• **How to complete this task**
Filter the data for "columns" and copy matching lines.

• **Provided material**
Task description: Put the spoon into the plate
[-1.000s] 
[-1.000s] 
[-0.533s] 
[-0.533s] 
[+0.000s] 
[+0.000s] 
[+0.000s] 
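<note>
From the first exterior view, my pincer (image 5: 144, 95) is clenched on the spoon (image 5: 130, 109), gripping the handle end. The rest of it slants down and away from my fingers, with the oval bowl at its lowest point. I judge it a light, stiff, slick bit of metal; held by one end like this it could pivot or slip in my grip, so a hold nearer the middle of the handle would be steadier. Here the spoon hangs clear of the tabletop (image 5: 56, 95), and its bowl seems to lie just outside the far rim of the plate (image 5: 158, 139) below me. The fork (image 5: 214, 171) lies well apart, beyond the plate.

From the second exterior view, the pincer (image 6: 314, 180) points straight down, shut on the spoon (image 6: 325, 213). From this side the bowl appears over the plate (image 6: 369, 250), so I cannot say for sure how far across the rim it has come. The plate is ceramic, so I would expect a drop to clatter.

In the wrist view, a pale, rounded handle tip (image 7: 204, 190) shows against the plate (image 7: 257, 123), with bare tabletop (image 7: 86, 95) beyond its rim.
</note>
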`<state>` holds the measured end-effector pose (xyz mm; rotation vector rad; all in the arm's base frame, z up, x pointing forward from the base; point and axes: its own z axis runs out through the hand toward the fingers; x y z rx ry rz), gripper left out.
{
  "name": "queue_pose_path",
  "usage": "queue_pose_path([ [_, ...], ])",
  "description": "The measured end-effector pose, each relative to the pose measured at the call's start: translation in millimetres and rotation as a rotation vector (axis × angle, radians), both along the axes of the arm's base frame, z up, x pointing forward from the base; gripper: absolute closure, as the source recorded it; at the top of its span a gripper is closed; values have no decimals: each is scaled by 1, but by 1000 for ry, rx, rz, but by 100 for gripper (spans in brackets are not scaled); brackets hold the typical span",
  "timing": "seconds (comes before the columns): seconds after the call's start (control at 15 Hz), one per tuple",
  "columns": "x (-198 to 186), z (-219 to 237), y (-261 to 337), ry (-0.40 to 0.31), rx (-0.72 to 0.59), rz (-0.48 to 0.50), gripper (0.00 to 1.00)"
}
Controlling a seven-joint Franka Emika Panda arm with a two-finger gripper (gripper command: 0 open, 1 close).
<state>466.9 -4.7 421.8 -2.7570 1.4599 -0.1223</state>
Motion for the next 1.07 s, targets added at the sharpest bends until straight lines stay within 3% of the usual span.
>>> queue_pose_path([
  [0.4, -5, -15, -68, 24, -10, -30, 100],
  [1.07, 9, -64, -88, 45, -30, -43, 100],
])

• **Your solution**
  "timing": "seconds (comes before the columns): seconds after the call's start (control at 15 Hz), one per tuple",
  "columns": "x (-198 to 186), z (-219 to 237), y (-261 to 337), ry (-0.40 to 0.31), rx (-0.72 to 0.59), rz (-0.48 to 0.50), gripper (0.00 to 1.00)"

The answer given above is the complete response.